LA GUERRA COMO ES

 

  Artículo de Lucrecio  en “Libertad Digital” del 03.12.2003

 

No se inicia una guerra, si no es para ganarla. O si uno no se sabe en condiciones de pagar su precio. Precio en muerte. Por eso es tan obscena la retórica compasiva, por eso son tan letales los buenos sentimientos, cuando lo que está en juego es algo que mide sólo la dura matemática de tácticas y estrategias que, una vez puesto en marcha, debe ser conducido con la más fría de las inteligencias. Cuando Clausewitz asegura que no hay nada tan funesto —y, al final, más multiplicador de bajas— que el sentimentalismo aplicado a los choques militares, sabe muy bien de lo que está hablando.

 

Desde el instante mismo en que se iniciara la guerra en Irak —o, para ser precisos, desde el instante mismo en que se reiniciaron las hostilidades, porque el estado de guerra quedó restablecido automáticamente al ser formalmente violado por Sadam el armisticio del 91 mediante la expulsión de los inspectores de la ONU en 1998—, desde ese instante mismo, nadie podía no saber que la victoria frente a la dictadura baazista, de producirse, se pagaría en bajas, propias como adversas  y como —es, sin duda, lo más duro en una guerra moderna— de  población civil. Nadie podía tampoco dejar de saber lo que sucedería si la guerra no se desencadenase —o si se condujese lo bastante mal para acabar en victoria sadamista—. Los genocidios, en curso ya en Irak desde hace décadas, serían culminados. La población  kurda, ya bárbaramente diezmada, sería pasada definitivamente a cuchillo o gas mostaza. Los chiíes se verían pasados por el más fino tamiz de las represalias que, desde la anterior guerra, habían dejado el territorio de Irak plagado de apocalípticas fosas comunes.

 

La rapidez de la fase convencional de la guerra —que tanto sorprendió, y aún más deprimió, a pacifistas, socialistas y neostalinianos españoles— tuvo un efecto engañoso. Bajo la euforia por ella desplegada, muchos olvidaron que una guerra no acaba de verdad hasta que el enemigo ha sido por completo destruido o por completo desarmado. Y que, en Irak, ni de las milicias baazistas ni del enorme arsenal por ellas acumulado había rastro fiable. Que, tras una derrota militar en todos los frentes, la guardia de acero de Sadam desplegara una red guerrillera, cuya logística había sido preparada desde el final de la anterior guerra, era de lógica elemental.

 

Ha sido, y va a seguir siendo, una fase particularmente hosca del conflicto.

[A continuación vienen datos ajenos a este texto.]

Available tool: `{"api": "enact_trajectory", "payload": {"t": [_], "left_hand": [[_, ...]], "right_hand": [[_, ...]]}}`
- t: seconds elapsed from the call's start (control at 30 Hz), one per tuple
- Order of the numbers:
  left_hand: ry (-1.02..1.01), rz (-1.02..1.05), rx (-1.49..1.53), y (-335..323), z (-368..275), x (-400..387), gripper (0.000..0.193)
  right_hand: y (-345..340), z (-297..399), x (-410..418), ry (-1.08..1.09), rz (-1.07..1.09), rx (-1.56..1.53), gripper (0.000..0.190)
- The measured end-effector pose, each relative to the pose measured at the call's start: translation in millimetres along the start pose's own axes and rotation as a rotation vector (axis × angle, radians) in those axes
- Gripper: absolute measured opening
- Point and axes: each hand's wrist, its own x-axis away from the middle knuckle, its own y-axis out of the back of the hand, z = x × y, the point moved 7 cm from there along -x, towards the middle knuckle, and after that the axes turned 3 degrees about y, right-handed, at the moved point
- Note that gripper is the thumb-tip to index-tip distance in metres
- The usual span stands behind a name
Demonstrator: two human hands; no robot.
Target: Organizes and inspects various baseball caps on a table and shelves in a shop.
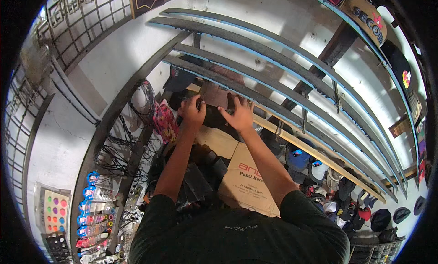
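Observation:
Both arms reach forward over a cardboard carton [253,178]. My left hand [193,110] is at the left side of a dark item [216,116], its thumb and fingers apart. At the item's right side, my right hand [239,114] has its thumb spread towards the left one. What the item is, and whether either hand grips it, cannot be told. Just beyond the hands a brownish-pink cap [219,92] lies under the lowest slat, with a dark cap [178,78] to its left. A pink patterned bundle [165,122] hangs left of my left hand.
Long dark slats with blue edges [239,75] cross in front of a white wall, above a pale wooden batten [308,145]. Many caps [297,157] hang at the right. Coiled black cords [142,96] and packaged small goods [90,209] line the left. Black boxes [196,181] lie below.

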Motion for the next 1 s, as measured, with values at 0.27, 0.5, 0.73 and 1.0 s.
{"api": "enact_trajectory", "payload": {"t": [0.27, 0.5, 0.73, 1.0], "left_hand": [[0.063, 0.046, -0.057, 6, -4, -8, 0.036], [0.063, 0.063, 0.001, 2, -7, -7, 0.034], [0.004, 0.037, 0.086, -4, 3, -9, 0.036], [-0.016, 0.038, 0.069, 34, -27, 30, 0.042]], "right_hand": [[-4, 1, -5, -0.071, 0.058, -0.019, 0.085], [-8, -4, -2, -0.076, 0.050, 0.004, 0.090], [-4, -8, -4, -0.044, 0.061, -0.029, 0.093], [50, -19, 65, 0.116, -0.084, -0.165, 0.068]]}}
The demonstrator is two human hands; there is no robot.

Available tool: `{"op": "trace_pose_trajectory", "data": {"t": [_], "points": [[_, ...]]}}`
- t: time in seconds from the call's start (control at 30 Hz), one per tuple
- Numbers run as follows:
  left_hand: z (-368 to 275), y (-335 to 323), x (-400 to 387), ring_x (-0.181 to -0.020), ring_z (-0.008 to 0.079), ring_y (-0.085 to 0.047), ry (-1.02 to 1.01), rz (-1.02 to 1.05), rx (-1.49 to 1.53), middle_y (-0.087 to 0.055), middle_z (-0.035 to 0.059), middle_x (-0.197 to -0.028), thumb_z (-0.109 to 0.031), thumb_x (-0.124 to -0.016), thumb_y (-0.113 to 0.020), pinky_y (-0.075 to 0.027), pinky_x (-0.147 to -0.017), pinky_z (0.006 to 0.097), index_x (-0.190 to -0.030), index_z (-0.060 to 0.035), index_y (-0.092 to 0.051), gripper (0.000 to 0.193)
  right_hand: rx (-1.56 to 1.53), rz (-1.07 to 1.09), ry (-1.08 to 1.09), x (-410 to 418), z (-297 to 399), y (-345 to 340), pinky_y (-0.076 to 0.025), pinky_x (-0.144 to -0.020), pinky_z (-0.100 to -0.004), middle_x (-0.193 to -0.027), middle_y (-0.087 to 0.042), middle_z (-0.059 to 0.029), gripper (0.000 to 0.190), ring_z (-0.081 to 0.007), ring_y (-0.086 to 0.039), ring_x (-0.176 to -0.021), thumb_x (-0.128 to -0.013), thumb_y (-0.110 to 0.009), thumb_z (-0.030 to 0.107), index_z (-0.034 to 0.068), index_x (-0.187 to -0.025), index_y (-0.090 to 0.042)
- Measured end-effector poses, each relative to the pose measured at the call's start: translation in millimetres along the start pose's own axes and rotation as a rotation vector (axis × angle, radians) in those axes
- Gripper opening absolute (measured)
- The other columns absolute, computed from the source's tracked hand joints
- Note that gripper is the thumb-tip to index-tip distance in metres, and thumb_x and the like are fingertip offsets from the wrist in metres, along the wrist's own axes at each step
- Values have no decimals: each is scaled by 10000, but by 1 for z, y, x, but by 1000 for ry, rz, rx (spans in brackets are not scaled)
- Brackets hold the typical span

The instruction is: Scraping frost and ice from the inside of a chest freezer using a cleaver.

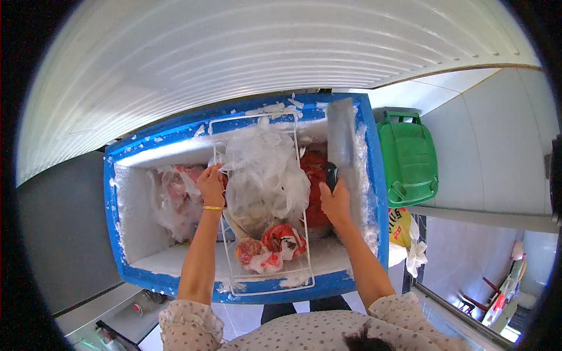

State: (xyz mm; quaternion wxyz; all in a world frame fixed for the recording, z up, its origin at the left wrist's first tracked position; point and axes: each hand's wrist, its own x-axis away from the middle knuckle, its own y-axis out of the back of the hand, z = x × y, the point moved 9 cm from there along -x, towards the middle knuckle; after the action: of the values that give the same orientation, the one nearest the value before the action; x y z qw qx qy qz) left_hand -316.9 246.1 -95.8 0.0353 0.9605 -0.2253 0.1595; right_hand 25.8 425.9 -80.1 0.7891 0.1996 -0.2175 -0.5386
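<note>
A blue-rimmed chest freezer [378, 219] lies before me, its inner walls coated with frost. My right hand [337, 204] grips the black handle of a wide metal blade [341, 131], which stands along the frosted right end. My left hand [211, 182] has its fingers closed at the left side of a white wire basket [309, 254]; whether they pinch the wire or plastic film, I cannot tell. Clear plastic bags [263, 175] and red-and-white bags of food [283, 241] fill the basket. Dark red bagged food [314, 188] lies below, between basket and blade.
Bagged meat [178, 197] lies in the freezer's left part. Ice pieces [272, 109] rest on the back rim. The raised ribbed lid [263, 48] stands behind. A green lidded bin [408, 162] and a yellow bag [399, 228] are at the right.
</note>
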Motion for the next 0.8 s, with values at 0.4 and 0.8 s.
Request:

De una crueldad extrema, puesto que se produce en un punto en el cual no quedan ya líneas de negociación ni repliegue. Ante los milicianos del hitleriano Baaz —y sus circunstanciales aliados islamistas— no se abre más que una alternativa: o bien matar lo bastante deprisa y lo bastante indiferenciadamente como para que las tan pusilánimes opiniones públicas europeas lloriqueen acerca del retorno de sus soldados —Europa  lleva demasiado tiempo soñando en guerras sin muertos—, o bien ser progresivamente aniquiladas por un adversario militarmente muy superior. Pero que nadie se engañe: un abandono militar ahora sería una catástrofe de dimensiones sin precedente desde la segunda guerra mundial. No sólo blindaría una de las dictaduras más asesinas del planeta. Daría, además de eso, una iniciativa irresistible al mayor riesgo para la paz mundial del último medio siglo: el islamismo, esa extraña regresión hacia las formas más arcaicamente bestiales de lo humano.

 

Y que nadie esconda su propia obscenidad tras de piadosas retóricas acerca de los militares muertos. Un militar lo es porque asume ese coste, en cuyo horizonte cifra precisamente su grandeza. Morir es verosímil parte de su oficio. Quien trata de arrebatarle la dimensión moral de su apuesta, no hace más que escupir sobre su tumba.